## ACTION ITEM
Carry none of the pictures over; write out the complete data exactly.
[DATA BELOW — start]
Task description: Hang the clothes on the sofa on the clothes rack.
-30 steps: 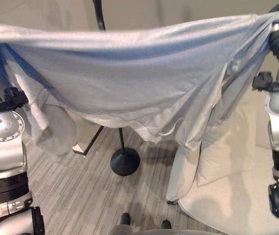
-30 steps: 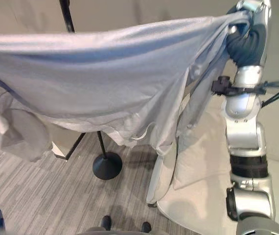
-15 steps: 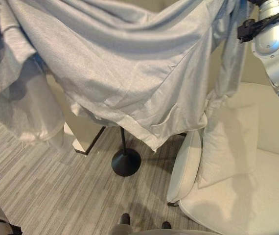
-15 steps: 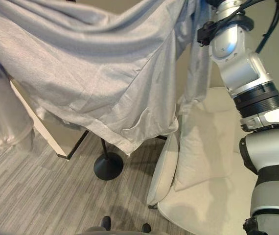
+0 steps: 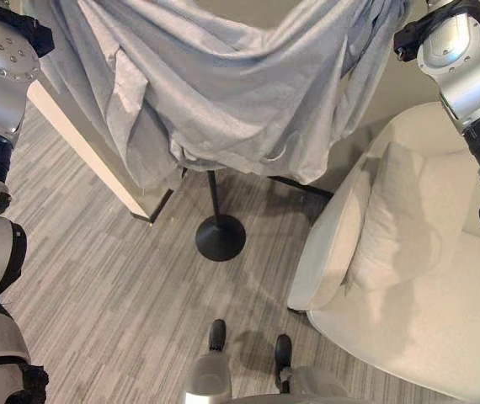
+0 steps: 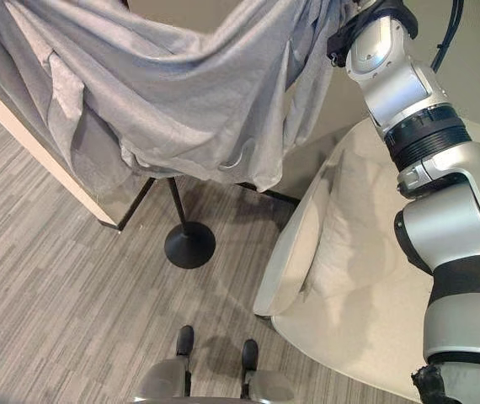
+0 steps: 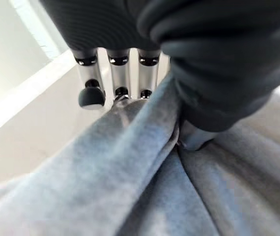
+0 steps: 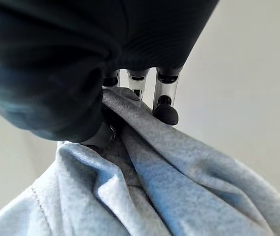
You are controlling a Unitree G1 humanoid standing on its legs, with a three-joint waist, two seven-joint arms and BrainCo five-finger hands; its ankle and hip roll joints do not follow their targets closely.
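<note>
In both robot hands (image 7: 130, 73) (image 8: 130, 83), gathered grey garment (image 5: 223, 93).

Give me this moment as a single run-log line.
left hand: gripping grey garment | right hand: gripping it too | garment: held up, spread over rack pole | sofa: bare

Grey wood-look plank flooring (image 5: 114, 295) covers the room, its boards running on a diagonal. At about 3 o'clock sits a cream upholstered sofa (image 5: 408, 311) with a rounded arm and a matching cushion (image 5: 396, 223) leaning against its back. Near the centre, a black round base (image 5: 221, 237) rests on the floor with a thin black pole rising from it. At 10 o'clock a pale panel with a white edge (image 5: 84, 151) slants down to the floor. A plain beige wall (image 6: 476, 59) stands behind the sofa at 1 o'clock.
</note>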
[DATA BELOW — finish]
## RESPONSE TO THE EXERCISE
Task description: Hang the clothes on the sofa on the clothes rack.
-30 steps: 
-30 steps: 
-15 steps: 
-15 steps: 
+0 steps: 
+0 steps: 
+0 steps: 
+0 steps: 
You are controlling a Unitree G1 humanoid standing on its legs, with a three-joint waist, two seven-joint arms and BrainCo five-finger hands; its ankle and hip roll joints do not follow their targets closely.
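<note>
In both robot hands (image 7: 130, 73) (image 8: 130, 83), gathered grey garment (image 5: 223, 93).

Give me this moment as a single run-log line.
left hand: gripping grey garment | right hand: gripping it too | garment: held up, spread over rack pole | sofa: bare

Grey wood-look plank flooring (image 5: 114, 295) covers the room, its boards running on a diagonal. At about 3 o'clock sits a cream upholstered sofa (image 5: 408, 311) with a rounded arm and a matching cushion (image 5: 396, 223) leaning against its back. Near the centre, a black round base (image 5: 221, 237) rests on the floor with a thin black pole rising from it. At 10 o'clock a pale panel with a white edge (image 5: 84, 151) slants down to the floor. A plain beige wall (image 6: 476, 59) stands behind the sofa at 1 o'clock.
</note>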

Nothing remains to be done for this exercise.